Once you hit the first candidate (d) larger than the smallest S (d>min(S)), than this remainder will be min(S).

If the best solution so far is already better than min(S), we can skip all the next candidates.

This logic is cumulative. Once the candidate d is larger than the N lowest S, the sum of remainders will be at least the sum of all N lowest S. So, our loop could be something like:

if(sum([s<d for s in S]) > lowest):
  return d
else:
  d = next_coprime()

In a list with thousand of elements, there's a high chance that the smallest element is found early.
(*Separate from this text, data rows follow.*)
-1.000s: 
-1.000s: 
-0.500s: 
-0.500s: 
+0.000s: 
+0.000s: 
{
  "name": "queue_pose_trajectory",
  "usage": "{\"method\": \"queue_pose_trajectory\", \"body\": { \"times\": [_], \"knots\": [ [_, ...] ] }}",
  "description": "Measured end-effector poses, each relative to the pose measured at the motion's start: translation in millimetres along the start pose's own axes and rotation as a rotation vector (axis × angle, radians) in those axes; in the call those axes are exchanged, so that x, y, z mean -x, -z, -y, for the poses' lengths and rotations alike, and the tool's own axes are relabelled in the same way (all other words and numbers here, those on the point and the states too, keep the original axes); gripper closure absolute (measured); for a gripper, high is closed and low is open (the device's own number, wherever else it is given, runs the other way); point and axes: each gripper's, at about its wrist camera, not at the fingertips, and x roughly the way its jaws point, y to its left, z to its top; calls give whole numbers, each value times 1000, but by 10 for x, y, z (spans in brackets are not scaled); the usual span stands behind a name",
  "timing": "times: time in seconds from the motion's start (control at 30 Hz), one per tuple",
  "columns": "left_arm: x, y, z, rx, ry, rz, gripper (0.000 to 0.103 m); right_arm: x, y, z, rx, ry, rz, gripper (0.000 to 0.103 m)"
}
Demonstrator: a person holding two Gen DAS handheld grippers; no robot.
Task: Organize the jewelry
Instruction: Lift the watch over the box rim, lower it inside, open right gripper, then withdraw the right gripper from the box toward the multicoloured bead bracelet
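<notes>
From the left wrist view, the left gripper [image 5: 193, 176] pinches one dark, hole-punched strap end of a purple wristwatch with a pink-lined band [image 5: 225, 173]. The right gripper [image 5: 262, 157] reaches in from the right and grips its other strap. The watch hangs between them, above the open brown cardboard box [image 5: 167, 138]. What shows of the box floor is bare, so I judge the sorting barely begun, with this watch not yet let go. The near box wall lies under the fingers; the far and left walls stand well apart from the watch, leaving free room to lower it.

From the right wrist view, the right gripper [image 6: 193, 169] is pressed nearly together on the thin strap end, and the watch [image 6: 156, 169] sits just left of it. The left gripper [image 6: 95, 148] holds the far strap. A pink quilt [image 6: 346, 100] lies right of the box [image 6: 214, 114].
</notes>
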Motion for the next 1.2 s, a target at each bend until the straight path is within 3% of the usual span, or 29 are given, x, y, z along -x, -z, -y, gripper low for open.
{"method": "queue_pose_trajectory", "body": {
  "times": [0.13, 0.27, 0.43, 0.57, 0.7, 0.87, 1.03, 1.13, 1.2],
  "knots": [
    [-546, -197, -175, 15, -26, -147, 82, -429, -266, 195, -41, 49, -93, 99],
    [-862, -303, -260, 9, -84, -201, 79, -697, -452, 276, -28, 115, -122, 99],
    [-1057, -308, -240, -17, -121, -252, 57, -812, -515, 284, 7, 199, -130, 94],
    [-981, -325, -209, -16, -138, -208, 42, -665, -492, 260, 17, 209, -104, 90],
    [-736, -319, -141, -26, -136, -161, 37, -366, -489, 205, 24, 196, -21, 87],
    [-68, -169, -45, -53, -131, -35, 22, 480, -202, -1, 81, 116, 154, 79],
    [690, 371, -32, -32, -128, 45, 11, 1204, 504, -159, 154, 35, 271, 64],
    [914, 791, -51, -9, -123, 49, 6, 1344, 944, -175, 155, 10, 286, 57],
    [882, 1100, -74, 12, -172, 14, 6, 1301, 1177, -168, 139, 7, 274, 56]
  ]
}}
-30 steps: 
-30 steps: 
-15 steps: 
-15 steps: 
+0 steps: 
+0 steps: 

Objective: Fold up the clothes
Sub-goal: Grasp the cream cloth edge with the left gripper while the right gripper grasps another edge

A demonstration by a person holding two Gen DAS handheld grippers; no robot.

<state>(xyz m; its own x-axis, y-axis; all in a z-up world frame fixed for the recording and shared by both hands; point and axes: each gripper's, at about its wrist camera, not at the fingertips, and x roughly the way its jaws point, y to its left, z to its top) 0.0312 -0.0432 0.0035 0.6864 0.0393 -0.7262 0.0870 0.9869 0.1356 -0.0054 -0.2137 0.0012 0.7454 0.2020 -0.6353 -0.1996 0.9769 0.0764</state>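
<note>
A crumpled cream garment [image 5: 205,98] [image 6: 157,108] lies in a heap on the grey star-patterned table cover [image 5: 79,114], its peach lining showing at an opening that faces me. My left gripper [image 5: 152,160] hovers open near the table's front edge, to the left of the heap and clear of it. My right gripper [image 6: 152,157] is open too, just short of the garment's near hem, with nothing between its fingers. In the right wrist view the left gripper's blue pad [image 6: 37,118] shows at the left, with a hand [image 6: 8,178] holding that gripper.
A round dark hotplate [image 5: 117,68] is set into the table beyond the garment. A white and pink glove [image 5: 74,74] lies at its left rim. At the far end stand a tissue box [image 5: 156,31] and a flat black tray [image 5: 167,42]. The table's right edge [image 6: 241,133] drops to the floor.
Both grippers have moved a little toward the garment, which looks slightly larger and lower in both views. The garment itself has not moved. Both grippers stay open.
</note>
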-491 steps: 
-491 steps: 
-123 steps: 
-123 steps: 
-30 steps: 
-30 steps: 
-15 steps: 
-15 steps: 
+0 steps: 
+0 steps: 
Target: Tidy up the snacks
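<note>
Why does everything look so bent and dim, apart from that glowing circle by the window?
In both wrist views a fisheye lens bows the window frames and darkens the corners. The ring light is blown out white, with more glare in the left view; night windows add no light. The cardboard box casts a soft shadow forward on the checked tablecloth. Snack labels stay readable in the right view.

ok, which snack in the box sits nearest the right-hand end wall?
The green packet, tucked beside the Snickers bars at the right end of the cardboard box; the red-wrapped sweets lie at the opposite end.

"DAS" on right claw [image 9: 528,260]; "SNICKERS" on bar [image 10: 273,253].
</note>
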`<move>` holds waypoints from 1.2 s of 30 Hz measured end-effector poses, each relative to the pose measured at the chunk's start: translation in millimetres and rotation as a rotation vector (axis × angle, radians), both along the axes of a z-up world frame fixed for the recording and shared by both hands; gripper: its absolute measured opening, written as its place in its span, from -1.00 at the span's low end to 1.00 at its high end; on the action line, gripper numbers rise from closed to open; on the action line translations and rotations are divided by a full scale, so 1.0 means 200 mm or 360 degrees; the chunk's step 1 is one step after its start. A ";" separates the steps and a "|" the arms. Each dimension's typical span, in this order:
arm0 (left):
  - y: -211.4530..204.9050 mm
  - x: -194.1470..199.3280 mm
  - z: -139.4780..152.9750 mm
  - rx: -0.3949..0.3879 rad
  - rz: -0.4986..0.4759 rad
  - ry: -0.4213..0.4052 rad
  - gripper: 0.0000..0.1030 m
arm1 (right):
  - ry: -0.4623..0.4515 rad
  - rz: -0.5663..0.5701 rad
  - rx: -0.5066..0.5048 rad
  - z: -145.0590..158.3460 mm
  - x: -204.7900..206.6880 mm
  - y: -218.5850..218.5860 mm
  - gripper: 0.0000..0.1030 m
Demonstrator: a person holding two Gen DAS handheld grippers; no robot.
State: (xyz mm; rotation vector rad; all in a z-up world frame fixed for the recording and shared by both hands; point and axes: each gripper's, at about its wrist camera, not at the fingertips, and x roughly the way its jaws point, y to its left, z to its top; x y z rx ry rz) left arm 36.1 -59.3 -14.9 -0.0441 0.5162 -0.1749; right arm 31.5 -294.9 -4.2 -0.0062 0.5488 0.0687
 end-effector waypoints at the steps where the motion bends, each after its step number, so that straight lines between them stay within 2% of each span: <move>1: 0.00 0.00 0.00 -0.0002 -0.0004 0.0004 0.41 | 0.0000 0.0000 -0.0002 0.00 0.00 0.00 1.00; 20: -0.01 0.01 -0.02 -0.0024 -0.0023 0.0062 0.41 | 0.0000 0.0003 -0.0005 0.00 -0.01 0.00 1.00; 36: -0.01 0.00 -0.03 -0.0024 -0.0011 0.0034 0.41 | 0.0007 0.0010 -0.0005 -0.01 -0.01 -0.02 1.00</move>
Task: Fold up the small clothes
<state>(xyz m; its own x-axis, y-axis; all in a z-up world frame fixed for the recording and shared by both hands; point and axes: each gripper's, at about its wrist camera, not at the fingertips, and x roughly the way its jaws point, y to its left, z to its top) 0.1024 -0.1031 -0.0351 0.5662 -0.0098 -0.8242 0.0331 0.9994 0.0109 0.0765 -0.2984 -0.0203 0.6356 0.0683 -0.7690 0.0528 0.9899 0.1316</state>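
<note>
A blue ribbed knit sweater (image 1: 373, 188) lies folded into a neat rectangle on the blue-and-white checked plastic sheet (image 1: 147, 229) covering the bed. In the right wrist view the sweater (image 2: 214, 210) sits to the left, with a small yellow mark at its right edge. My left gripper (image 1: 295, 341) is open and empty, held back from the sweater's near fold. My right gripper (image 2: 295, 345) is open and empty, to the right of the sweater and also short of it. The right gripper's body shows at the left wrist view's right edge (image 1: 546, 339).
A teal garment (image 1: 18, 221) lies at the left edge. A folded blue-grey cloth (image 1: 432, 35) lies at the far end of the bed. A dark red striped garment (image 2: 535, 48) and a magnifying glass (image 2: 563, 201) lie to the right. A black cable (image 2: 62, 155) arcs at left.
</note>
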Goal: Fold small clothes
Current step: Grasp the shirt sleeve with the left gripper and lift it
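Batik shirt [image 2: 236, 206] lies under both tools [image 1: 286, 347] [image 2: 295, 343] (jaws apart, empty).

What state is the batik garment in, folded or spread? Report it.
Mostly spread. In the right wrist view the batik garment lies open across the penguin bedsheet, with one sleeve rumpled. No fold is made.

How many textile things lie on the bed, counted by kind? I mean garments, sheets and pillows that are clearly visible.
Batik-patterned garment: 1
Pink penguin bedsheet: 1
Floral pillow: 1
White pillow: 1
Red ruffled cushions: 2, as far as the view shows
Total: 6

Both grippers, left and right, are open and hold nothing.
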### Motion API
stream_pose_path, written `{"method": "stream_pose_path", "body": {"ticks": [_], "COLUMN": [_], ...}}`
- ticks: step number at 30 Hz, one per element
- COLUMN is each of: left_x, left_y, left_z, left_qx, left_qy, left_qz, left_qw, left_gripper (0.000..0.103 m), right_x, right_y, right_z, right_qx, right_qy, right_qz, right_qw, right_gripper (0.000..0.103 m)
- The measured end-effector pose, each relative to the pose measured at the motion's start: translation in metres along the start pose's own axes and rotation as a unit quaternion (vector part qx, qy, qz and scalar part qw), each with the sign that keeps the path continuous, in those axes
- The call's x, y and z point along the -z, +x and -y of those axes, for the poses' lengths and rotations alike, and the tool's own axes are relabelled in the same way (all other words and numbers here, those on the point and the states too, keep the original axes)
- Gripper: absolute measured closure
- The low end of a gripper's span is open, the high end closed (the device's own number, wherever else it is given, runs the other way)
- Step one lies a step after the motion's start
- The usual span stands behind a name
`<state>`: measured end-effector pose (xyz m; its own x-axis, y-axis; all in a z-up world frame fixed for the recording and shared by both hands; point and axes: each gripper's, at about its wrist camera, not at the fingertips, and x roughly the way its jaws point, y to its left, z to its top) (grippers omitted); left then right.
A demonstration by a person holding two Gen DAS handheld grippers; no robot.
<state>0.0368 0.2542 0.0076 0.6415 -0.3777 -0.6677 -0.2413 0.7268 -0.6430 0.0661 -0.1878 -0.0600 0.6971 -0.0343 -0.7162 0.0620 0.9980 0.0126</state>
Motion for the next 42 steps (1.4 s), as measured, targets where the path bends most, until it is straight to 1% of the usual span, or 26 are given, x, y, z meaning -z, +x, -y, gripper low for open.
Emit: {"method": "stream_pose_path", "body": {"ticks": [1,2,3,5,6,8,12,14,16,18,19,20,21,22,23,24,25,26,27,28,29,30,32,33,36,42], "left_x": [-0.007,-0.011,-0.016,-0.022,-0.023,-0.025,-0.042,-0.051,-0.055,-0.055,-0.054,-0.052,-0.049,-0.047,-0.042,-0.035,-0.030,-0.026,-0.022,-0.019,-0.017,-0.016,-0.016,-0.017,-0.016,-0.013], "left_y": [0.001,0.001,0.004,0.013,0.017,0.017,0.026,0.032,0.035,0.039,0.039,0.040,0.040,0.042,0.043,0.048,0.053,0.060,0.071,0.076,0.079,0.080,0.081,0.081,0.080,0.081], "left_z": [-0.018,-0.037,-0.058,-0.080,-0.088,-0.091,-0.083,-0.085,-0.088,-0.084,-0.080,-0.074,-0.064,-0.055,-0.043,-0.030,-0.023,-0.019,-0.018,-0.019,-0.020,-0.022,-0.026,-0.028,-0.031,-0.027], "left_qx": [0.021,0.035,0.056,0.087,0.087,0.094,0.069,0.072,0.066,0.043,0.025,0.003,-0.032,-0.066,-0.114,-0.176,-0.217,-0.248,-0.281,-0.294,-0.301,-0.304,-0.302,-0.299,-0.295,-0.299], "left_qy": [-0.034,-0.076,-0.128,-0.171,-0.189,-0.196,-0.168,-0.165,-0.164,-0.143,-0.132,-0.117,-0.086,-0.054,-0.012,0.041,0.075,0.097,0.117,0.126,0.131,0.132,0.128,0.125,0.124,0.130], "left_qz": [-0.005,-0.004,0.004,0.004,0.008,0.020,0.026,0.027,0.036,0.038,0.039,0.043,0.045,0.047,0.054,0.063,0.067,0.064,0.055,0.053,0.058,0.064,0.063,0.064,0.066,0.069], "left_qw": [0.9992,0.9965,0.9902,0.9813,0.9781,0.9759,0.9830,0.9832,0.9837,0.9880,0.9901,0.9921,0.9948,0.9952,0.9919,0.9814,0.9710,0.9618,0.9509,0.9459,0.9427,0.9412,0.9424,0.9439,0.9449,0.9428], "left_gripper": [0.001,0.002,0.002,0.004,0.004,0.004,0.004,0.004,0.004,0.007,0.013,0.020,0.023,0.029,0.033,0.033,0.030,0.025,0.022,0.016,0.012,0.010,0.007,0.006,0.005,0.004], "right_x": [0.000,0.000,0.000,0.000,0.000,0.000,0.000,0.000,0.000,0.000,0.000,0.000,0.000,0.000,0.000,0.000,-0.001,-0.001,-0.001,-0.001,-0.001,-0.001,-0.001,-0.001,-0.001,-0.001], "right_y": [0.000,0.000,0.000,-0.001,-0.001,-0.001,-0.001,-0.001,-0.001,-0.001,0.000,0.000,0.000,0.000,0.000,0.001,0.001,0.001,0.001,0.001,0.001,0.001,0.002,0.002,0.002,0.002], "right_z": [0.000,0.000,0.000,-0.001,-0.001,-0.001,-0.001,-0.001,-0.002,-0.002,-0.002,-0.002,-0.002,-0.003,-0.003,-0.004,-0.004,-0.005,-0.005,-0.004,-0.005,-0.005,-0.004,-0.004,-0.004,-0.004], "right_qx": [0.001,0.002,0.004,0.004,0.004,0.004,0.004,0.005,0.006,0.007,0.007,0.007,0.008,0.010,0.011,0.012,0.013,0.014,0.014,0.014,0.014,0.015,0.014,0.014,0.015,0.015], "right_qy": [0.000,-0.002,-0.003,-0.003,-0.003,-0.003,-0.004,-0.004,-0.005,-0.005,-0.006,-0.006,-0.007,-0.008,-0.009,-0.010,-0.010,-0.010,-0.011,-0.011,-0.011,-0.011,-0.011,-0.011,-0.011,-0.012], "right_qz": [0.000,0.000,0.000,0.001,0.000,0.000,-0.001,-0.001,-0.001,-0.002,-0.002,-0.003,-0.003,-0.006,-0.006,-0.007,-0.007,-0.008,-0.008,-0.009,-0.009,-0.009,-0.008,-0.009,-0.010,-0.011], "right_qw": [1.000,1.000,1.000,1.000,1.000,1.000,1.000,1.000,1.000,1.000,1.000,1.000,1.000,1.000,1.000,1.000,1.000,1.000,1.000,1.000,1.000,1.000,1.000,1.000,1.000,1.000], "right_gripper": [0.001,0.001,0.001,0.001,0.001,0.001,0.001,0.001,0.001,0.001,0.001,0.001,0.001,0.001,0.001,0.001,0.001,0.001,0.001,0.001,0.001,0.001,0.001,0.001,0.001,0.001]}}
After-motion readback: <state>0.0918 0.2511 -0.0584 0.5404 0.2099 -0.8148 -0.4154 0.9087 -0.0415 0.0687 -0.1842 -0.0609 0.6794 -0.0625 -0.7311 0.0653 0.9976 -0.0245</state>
And even if it does not satisfy the finish condition, it will only accumulate more elements as d grows.

In summary:

Start with a baseline and restrict the boundaries until your code runs in the desirable time.

Example:

Inputs:

S = [10, 19, 28]
T = 3

Process: Testing all d>T, skip the multiples and stop on upper limit:

d = 4 --> remainders = [2,3,0] = 5
d = 5 --> remainders = [0,4,3] = 7
d = 6 --> remainders = [4,1,4] = 9
d = 7 --> remainders = [3,5,0] = 8
d = 8 --> is multiple of 4 (skip)
d = 9 --> remainders = [1,1,1] = 3
d = 10--> is multiple of 5 (skip)
d = 11--> 11>min(S) --> remainders = [10,x,x] > 3. DONE!